Кажется, действительно произошла ошибка, ребята, судя по предыдущим переговорам, были не так хитры, чтобы сходу придумать такую версию. Нужно было как-то решать ситуацию пока не случилось ничего плохого.

– Отойдите от двери, я сейчас выйду, но учтите, у меня самопалы, кто дернется, убью! – закричал я. – если с моим человеком что случится, вам мало не покажется!

За дверями тихо заговорили, скорее всего, совещались. Наконец решили:

– Ладно, отходим!

Я открыл дверь и выглянул наружу. Незнакомые мне люди стояли в пяти шагах от двери и смотрели на меня во все глаза. Я вышел с пистолетами наготове. Никого из них я не знал, как и они меня. «Парламентер», крепкий, ладно скроенный мужчина в синем кафтане, удивленно спросил:

– А где Алексашка?

– А где мой парень? – вопросом на вопрос ответил я.

– Да вон он лежит, живой и здоровый, – сказал он, указав себе за спину. – Нам Алексашка нужен!

– В этом я вам помочь не могу, никакого Алексашки тут нет.

– Но он же тут жил, нам доподлинно известно!

– Может быть раньше и жил, а сейчас живем мы.
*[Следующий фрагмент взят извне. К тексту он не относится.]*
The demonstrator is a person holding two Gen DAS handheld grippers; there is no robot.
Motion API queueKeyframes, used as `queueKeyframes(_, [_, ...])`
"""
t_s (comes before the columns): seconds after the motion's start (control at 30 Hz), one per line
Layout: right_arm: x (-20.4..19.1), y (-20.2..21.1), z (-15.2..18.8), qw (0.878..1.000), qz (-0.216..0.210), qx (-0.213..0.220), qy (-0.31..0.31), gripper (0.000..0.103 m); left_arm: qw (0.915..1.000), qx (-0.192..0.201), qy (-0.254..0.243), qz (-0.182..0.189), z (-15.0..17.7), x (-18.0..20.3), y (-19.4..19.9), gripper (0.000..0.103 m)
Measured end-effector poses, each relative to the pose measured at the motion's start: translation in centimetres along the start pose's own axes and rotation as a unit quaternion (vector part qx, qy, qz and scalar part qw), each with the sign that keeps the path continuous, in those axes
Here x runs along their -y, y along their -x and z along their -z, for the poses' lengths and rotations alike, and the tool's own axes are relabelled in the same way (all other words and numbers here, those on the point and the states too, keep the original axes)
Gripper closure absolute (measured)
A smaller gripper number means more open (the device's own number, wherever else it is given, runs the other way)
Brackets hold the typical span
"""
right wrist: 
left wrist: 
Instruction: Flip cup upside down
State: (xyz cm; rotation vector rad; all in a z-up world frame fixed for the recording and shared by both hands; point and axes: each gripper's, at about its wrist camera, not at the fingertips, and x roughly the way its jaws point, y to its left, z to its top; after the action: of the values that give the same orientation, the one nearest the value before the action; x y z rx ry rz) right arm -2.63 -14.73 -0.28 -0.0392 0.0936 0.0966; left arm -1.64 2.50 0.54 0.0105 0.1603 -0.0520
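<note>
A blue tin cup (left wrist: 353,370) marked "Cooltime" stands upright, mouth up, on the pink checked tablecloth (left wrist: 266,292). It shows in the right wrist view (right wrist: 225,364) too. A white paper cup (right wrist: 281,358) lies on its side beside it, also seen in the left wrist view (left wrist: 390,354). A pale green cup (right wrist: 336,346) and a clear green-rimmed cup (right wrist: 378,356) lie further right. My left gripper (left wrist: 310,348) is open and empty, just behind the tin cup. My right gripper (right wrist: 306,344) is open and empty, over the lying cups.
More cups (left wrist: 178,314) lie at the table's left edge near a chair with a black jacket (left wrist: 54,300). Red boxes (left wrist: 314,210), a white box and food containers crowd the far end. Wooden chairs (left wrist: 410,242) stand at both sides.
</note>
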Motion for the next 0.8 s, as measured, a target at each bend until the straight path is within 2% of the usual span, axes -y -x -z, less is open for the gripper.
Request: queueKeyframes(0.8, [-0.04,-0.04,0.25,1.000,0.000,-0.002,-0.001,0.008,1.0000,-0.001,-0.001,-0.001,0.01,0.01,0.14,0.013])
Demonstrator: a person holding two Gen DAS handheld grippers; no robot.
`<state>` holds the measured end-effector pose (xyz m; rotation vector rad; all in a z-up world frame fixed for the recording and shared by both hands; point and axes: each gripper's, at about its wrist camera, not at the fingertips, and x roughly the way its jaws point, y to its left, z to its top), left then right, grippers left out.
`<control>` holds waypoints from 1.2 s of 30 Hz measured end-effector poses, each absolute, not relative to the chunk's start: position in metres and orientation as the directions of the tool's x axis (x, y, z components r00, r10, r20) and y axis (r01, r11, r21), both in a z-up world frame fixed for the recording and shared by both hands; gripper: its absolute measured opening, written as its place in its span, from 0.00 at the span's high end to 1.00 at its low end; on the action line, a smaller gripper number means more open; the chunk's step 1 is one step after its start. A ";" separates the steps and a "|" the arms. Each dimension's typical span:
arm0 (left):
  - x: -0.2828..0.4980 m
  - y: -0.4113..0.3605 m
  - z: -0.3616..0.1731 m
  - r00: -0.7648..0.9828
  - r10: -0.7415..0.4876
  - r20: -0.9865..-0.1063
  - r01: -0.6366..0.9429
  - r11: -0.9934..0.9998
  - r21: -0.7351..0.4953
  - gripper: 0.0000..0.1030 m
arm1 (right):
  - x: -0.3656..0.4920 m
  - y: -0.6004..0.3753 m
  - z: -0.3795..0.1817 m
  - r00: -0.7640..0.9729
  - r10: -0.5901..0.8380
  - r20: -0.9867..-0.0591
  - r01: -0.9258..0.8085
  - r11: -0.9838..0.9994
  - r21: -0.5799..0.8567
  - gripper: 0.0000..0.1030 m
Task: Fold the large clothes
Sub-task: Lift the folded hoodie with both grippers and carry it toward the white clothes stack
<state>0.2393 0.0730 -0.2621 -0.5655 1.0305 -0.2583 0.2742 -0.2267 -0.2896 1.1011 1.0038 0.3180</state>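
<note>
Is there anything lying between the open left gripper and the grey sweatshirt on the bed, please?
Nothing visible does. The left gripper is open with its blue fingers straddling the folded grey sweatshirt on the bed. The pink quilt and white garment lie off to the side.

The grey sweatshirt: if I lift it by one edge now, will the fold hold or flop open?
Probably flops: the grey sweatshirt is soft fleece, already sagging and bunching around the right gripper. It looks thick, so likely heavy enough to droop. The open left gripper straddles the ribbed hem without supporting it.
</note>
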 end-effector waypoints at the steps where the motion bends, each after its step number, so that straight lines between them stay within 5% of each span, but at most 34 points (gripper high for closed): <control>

А теперь несите моего человека в избу!

Смущенные противники подняли связанного порукам и ногам рынду и торопливо внесли в избу. Увидев поверженного возлюбленного, тотчас заголосила Аксинья.

Бывшие противники положили Ваню на лавку и, толкаясь, заспешили к выходу.

– А развязать? – спросил я, красноречиво поводя стволами.

Здоровый детина басовито откашлялся, вернулся к лавке, аккуратно развязал путы, свернул веревку и засунул ее себе за пазуху. Теперь уходить им стало неловко, и они вчетвером столпились над телом рынды. Оглушенный Ваня продолжал лежать, удивленно моргая длинными ресницами.

– Что это с тобой? – спросил я.

– Н-не знаю, – с трудом ворочая языком, ответил он.

Я потрогал его голову, на темени ближе к затылку вздулась большая шишка.

– Убили! – опять с места в карьер завопила наблюдающая за моими действиями Аксинья. – Убили! Помогите!

– Прекрати выть, лучше принеси из ледника кусок льда, – прикрикнул я.

– Зачем?! – на той же трагической ноте завела она.

– К шишке приложишь! Если льда не найдешь, то воды, что ли, холодной из колодца принеси, будешь тряпку мочить и к голове прикладывать.

Аксинья разом замолчала, кивнула и побежала добывать лед.

– Ну, мы пойдем, – откашлявшись, сказал «парламентер», – извините, ошибка вышла.